§ Problem details
Copy the listing exactly, please, and keep every picture out of it.

§ Data excerpt
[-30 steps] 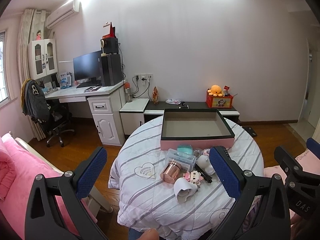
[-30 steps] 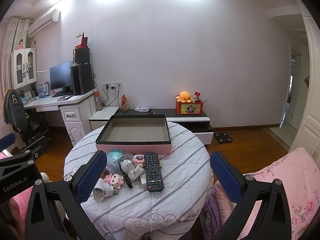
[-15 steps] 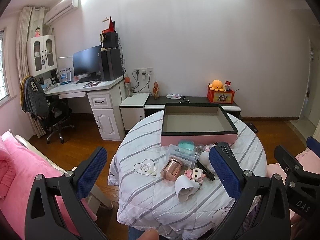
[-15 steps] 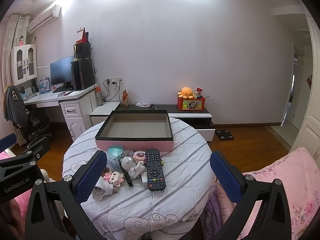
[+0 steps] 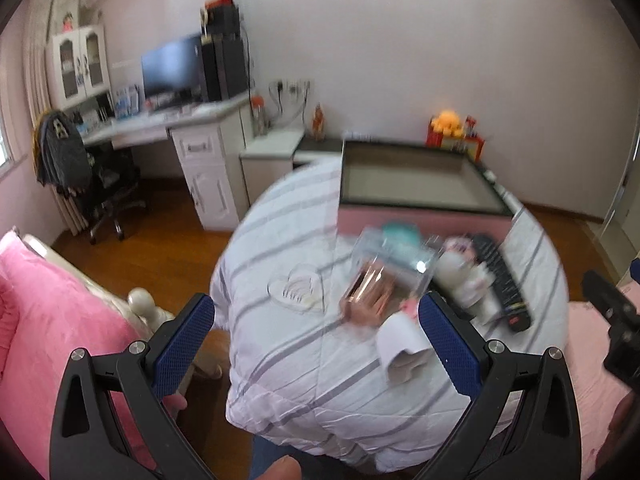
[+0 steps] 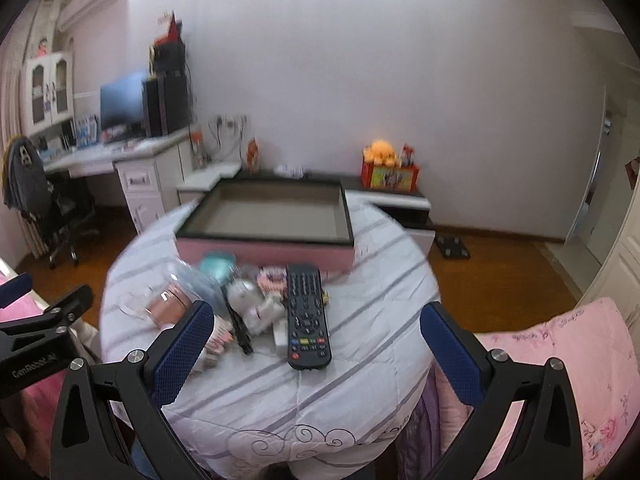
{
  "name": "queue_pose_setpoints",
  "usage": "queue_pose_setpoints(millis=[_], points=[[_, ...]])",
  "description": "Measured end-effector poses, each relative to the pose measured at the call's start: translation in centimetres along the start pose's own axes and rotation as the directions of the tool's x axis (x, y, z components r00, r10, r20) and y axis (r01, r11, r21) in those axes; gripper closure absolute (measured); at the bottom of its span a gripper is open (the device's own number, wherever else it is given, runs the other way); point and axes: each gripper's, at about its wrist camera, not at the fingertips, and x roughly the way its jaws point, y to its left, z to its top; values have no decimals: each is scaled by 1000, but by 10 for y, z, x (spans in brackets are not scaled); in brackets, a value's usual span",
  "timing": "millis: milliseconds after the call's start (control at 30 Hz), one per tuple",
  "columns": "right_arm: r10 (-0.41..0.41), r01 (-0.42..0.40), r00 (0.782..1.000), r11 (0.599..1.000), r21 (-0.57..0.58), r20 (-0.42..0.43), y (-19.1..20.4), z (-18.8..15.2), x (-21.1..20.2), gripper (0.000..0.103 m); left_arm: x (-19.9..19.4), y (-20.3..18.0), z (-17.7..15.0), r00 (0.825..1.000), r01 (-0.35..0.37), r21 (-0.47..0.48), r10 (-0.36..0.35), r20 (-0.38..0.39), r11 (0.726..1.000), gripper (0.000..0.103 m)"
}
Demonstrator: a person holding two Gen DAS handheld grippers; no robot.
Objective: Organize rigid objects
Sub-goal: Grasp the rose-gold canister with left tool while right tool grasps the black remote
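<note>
The round striped tabletop (image 6: 360,364) fills more of both views than half a second ago. The left claw (image 5: 316,336), spread and empty, now hovers over the copper cup (image 5: 366,292); the right claw (image 6: 316,344), also spread, frames the remote (image 6: 306,316), with the pink box (image 6: 264,254) beyond

L wrist cam looks fwd and down from the near-left of the round table (image 5: 320,360), close above its edge, facing the pink box (image 5: 420,216) at the far side. R wrist cam sits near-right of the table (image 6: 280,392), a bit further back, aimed the same way. Both share the box (image 6: 264,248), remote (image 6: 307,316), desk and back wall. L view is blurred.
</note>
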Motion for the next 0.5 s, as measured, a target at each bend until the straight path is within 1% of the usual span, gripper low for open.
queue_pose_setpoints(millis=[133, 300, 367, 400, 500], points=[[10, -10, 997, 1000, 2, -82, -4, -4, 44, 0, 37, 2, -2, 998, 18, -2, -18, -65, 1000, 0], [31, -33, 987, 999, -10, -160, -4, -5, 90, 0, 76, -8, 1, 993, 24, 39, -19, -118, 999, 0], [35, -38, 983, 999, -14, -180, -3, -5, 102, 3, 88, -11, 1, 990, 29, 53, -21, -141, 998, 0], [37, -40, 981, 999, -15, -191, -4, -5, 107, 5, 97, -13, 2, 987, 40, 63, -30, -157, 997, 0], [37, -45, 974, 999, -28, -223, -5, -5, 125, 5, 115, -18, 4, 977, 75, 73, -59, -206, 995, 0]])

§ Task answer
[-30 steps] 
[-30 steps] 
[-15 steps] 
[-15 steps] 
[+0 steps] 
[+0 steps] 
{
  "name": "queue_pose_setpoints",
  "usage": "queue_pose_setpoints(millis=[_], points=[[_, ...]])",
  "description": "Measured end-effector poses, each relative to the pose measured at the call's start: translation in centimetres along the start pose's own axes and rotation as the directions of the tool's x axis (x, y, z components r00, r10, r20) and y axis (r01, r11, r21) in those axes; gripper closure absolute (measured); at the bottom of its span a gripper is open (the device's own number, wherever else it is given, runs the other way); point and axes: each gripper's, at about its wrist camera, not at the fingertips, and x roughly the way its jaws point, y to its left, z to its top; values have no decimals: each is scaled by 1000, but by 10 for y, z, x (spans in brackets are not scaled); in brackets, a value's usual span",
  "timing": "millis: milliseconds after the call's start (control at 30 Hz), one per tuple",
  "columns": "right_arm: r10 (-0.41..0.41), r01 (-0.42..0.40), r00 (0.782..1.000), r11 (0.599..1.000), r21 (-0.57..0.58), r20 (-0.42..0.43), y (-19.1..20.4), z (-18.8..15.2), x (-21.1..20.2), gripper (0.000..0.103 m); left_arm: x (-19.9..19.4), y (-20.3..18.0), z (-17.7..15.0), r00 (0.825..1.000), r01 (-0.35..0.37), r21 (-0.47..0.48), r10 (-0.36..0.35), r20 (-0.38..0.39), r11 (0.726..1.000), gripper (0.000..0.103 m)"
}
Demonstrator: a person holding two Gen DAS handheld grippers; no robot.
Objective: Organize rigid objects
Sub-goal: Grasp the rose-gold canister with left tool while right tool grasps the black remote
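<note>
The round striped tabletop (image 6: 360,364) fills more of both views than half a second ago. The left claw (image 5: 316,336), spread and empty, now hovers over the copper cup (image 5: 366,292); the right claw (image 6: 316,344), also spread, frames the remote (image 6: 306,316), with the pink box (image 6: 264,254) beyond

L wrist cam looks fwd and down from the near-left of the round table (image 5: 320,360), close above its edge, facing the pink box (image 5: 420,216) at the far side. R wrist cam sits near-right of the table (image 6: 280,392), a bit further back, aimed the same way. Both share the box (image 6: 264,248), remote (image 6: 307,316), desk and back wall. L view is blurred.
</note>
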Motion for the next 0.5 s, as measured, a target at each bend until the straight path is within 1% of the usual span, gripper low for open.
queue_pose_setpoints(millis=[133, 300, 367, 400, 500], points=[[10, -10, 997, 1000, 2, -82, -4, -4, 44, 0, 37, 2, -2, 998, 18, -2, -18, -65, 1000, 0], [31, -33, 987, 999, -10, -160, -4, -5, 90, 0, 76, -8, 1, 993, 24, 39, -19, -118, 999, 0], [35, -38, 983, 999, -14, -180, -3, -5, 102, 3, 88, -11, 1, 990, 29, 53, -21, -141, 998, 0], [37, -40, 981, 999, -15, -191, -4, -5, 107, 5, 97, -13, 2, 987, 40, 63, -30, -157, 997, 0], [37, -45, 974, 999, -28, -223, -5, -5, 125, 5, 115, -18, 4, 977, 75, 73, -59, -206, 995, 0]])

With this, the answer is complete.